Sfruttare la popolarità. “Il premier Vucic capisce bene che dopo due anni al governo la sua benché alta popolarità – spiega al Sir l’analista politico Dragan Janjic – non è così forte come prima e alla fine del mandato sarebbe diminuita ulteriormente”. “Con le nuove elezioni – sostiene – si guadagna tempo e fiducia, sfruttando i livelli alti di consenso di cui gode al momento”. In effetti, come nel 2014, è scontato che il vincitore sia Sns con Vucic ma la domanda è se riuscirà ad avere più della metà dei seggi in parlamento e quale eventuale partner sceglierà per il nuovo governo.

Le previsioni. I recenti sondaggi dell’agenzia Faktor plus dimostrano un netto vantaggio per Sns, dato al 50,9% dei consensi, seguito a larga distanza dai socialisti con 12,3%. Al terzo posto, con il 7,8% appare il Partito radicale serbo (Srs) guidato dal nazionalista Vojislav Seselj, assolto in prima istanza dal Tribunale dell’Aja in relazione ai fatti della guerra degli anni ‘90. Lo sbarramento del 5% potrebbe essere superato inoltre dal Partito democratico (Ds), accreditato del 5,7%, dall’altra coalizione nazionalista Dss-Dveri (5,1%), mentre i socialdemocratici dell’ex presidente Boris Tadic raggiungerebbero appena la soglia per entrare nel parlamento.

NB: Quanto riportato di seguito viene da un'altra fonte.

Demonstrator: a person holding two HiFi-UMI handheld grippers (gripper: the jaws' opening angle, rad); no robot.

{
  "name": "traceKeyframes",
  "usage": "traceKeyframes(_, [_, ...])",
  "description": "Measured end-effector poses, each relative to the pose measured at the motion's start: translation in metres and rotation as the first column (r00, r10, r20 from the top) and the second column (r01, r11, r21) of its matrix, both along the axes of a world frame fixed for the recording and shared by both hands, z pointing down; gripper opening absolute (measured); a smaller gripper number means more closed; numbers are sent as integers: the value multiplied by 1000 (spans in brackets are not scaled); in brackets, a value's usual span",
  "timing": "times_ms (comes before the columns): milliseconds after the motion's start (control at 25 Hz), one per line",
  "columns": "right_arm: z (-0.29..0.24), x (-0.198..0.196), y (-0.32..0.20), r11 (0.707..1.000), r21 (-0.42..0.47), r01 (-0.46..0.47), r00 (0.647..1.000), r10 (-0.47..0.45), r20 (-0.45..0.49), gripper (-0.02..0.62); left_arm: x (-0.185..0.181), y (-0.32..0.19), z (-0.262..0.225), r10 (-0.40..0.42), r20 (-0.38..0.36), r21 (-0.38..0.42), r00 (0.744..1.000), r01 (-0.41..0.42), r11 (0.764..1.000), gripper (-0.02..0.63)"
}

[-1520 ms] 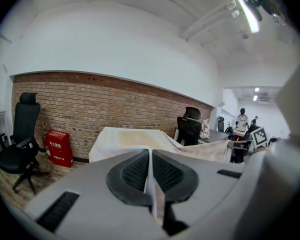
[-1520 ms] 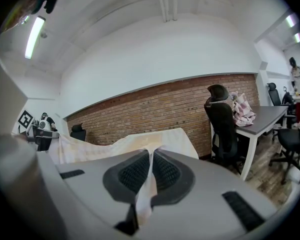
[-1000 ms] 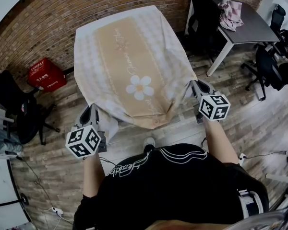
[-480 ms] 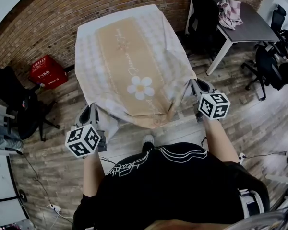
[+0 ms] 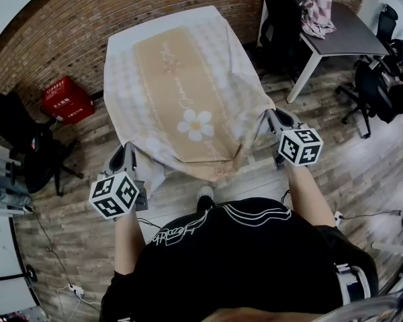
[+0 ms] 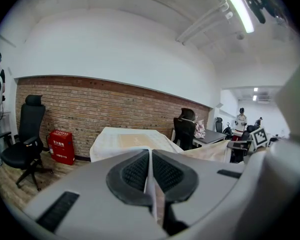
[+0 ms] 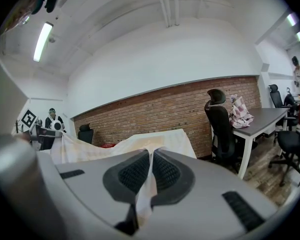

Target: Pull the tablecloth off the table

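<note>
- The tablecloth (image 5: 181, 92) covers almost the whole desk, just as it did a second ago. Only its near edge hangs off the front, close to the person.
- The change is small. The near part of the cloth looks pulled a bit tighter, with a sharp fold hanging from the right corner, not far from the flower (image 5: 196, 124). I cannot see that the far edge has slid at all.
- I think this means the pull has only just started. Nearly all of the cloth is left to come off, so the person needs to go back more or pull harder.
- The left gripper (image 5: 125, 151) has the near left corner of the cloth. The right gripper (image 5: 273, 117) has the near right corner. The cloth is stretched between them and the desk.
- The jaws of the left gripper are squeezed together on a thin bit of cloth. It pokes out between the two black pads (image 6: 135, 171).
- The jaws of the right gripper are clamped the same way. A white strip of cloth runs down between its pads (image 7: 132, 173), and the rest stretches away from the jaws to the desk.
</note>
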State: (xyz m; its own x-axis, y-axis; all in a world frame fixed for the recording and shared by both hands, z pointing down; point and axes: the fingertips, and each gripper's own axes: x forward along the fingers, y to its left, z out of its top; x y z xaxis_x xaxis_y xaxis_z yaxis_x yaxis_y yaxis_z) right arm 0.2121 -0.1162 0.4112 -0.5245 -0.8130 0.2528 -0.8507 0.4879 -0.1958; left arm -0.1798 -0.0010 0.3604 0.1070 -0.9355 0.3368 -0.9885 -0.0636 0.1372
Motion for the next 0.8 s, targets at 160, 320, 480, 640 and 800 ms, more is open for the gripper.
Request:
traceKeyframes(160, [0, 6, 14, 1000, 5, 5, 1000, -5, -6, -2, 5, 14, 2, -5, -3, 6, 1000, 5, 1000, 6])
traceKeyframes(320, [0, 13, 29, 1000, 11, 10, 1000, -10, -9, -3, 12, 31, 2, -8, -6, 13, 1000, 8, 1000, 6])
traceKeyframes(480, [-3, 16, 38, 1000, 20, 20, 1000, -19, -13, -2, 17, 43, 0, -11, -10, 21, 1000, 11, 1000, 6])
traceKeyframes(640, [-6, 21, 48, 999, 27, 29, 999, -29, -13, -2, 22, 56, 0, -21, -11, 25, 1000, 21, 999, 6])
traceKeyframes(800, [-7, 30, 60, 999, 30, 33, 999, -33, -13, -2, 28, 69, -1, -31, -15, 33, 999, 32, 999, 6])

Nazionalismi emergenti. Secondo l’analista Janjic, “in questa campagna elettorale si nota fortemente una riabilitazione dello “spirito degli anni Novanta” e della politica di Milosevic e di Seselj che ora è molto popolare; il verdetto dell’Aja gli ha dato un alone di vincitore. “Non si tratta di una nostalgia per la guerra o per la Grande Serbia”, spiega il politologo, “ma la gente è delusa dal fallimento dei nuovi politici che non riescono a migliorare lo standard di vita delle persone”. Anche l’arcivescovo cattolico di Belgrado,mons. Stanislav Hocevar, sostiene che “quando c’è la crisi economica, cresce subito il pericolo di nazionalismi e del radicalismo, mentre in momenti di emergenza lo sguardo tende verso l’Oriente”.Il presule afferma che “in Serbia c’è una forte disposizione verso il cammino europeo ma i problemi economici sono parecchi, aumenta anche l’emigrazione giovanile nell’Occidente e in questi punti il futuro governo deve intervenire”.

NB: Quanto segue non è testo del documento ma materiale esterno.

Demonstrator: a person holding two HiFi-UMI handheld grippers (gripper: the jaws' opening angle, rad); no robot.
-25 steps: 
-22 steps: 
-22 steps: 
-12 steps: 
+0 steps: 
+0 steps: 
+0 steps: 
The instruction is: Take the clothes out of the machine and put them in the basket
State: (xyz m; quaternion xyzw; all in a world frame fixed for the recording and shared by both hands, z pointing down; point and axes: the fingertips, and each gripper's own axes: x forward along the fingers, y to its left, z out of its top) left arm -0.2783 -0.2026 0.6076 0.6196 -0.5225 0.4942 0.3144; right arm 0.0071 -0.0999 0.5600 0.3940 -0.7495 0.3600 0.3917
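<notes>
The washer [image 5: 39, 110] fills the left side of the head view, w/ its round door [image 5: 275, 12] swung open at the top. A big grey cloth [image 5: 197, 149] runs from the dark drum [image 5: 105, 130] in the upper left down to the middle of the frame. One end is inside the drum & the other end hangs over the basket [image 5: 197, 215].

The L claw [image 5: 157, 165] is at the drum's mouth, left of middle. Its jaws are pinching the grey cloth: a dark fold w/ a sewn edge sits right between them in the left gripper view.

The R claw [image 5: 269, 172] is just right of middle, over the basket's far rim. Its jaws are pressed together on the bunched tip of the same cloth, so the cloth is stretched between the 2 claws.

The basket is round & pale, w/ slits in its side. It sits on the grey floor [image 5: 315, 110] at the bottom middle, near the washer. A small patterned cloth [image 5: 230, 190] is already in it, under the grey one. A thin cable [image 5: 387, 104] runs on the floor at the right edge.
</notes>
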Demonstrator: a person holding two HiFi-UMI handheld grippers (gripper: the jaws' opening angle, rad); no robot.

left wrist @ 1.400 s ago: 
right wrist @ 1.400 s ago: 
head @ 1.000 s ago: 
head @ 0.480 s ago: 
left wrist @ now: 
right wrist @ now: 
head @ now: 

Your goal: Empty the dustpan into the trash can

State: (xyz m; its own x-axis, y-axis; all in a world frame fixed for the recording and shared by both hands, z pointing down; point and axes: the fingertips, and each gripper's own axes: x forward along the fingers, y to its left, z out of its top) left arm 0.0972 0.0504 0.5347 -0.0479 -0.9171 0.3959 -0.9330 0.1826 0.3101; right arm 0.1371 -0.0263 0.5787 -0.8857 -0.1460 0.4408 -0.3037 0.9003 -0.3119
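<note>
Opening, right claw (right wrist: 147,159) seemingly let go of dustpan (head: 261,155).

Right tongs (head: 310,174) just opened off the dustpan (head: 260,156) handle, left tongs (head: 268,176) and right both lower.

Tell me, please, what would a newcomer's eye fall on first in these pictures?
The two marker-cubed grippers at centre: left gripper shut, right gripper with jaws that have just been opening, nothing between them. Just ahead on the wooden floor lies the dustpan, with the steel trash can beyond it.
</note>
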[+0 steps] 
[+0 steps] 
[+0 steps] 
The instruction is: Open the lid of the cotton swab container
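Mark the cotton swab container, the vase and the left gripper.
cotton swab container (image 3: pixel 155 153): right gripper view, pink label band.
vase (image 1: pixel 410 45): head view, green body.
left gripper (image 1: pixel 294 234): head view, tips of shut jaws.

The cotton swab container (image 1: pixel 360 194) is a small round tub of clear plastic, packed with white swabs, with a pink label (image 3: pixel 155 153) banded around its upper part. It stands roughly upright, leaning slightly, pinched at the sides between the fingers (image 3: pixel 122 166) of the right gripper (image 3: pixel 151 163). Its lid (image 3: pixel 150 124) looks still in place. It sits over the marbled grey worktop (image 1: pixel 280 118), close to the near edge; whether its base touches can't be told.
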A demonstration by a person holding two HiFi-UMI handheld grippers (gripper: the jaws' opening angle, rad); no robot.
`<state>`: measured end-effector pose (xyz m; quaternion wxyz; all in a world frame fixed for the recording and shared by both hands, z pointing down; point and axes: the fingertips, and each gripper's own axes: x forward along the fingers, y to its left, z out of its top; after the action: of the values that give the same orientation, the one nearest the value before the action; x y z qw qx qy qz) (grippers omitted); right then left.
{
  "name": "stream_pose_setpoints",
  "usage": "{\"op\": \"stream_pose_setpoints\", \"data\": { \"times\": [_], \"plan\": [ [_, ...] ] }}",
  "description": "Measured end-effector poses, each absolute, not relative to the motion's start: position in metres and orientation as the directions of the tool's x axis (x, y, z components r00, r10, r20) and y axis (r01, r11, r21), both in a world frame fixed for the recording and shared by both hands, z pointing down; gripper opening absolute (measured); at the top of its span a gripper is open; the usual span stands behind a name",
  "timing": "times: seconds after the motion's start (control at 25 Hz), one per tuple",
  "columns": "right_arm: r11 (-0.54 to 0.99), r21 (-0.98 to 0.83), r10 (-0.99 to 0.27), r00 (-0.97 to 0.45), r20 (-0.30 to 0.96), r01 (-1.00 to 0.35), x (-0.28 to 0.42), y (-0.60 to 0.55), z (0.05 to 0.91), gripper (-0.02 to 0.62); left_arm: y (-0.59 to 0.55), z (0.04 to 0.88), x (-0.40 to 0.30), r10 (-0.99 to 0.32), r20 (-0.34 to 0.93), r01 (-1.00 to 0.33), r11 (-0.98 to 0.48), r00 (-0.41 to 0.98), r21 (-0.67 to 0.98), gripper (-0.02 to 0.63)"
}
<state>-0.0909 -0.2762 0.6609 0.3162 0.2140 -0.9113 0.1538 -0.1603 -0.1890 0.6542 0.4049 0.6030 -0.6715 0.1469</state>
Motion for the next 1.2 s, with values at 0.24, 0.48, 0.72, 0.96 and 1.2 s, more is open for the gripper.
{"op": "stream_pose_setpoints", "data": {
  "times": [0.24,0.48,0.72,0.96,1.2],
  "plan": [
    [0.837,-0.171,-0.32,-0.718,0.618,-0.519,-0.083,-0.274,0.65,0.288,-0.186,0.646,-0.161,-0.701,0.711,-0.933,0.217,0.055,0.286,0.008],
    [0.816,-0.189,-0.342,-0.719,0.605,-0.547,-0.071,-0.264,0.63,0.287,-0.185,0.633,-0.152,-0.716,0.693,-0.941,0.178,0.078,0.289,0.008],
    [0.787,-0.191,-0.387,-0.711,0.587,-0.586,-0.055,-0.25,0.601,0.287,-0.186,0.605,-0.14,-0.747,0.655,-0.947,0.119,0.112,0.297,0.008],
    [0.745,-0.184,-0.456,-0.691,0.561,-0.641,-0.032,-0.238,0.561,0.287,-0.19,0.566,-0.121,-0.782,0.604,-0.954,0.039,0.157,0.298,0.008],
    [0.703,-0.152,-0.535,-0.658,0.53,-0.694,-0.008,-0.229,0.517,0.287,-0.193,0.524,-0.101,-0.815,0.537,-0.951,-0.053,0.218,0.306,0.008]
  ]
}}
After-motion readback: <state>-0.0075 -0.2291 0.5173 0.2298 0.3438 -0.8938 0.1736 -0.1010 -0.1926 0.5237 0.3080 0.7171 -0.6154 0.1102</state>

“Sia Europa che Russia”. Secondo mons. Hocevar “è cruciale che l’Occidente continui il dialogo a tutto campo con la Serbia, incoraggiando il Paese nel lungo e faticoso cammino verso l’Ue ma anche guardando con maggiore sensibilità nei confronti della dimensione cristiana del popolo serbo, soprattutto quella orientale, che potrebbe contribuire alla nuova visione dell’Europa unita”. Secondo un recente sondaggio l’euroscetticismo in Serbia cresce moltissimo mentre molte persone vedono con favore l’amicizia tra Belgrado e Mosca. Infatti, Janjic afferma che “Vucic segue il principio ‘sia Europa che Russia’, consapevole che per la Serbia non c’è altra scelta fuori dall’Ue ma non tutti i suoi seguaci ne sono convinti”. Nel frattempo, la Croazia ha bloccato il cammino europeo di Belgrado con la richiesta di rinuncia della Serbia alla giurisdizione sui crimini di guerra su tutto il territorio della ex Jugoslavia e una migliore rappresentanza politica della minoranza croata. Il voto di domenica dovrebbe fornire indicazioni politiche sia sul futuro della Serbia che per quello dei Balcani.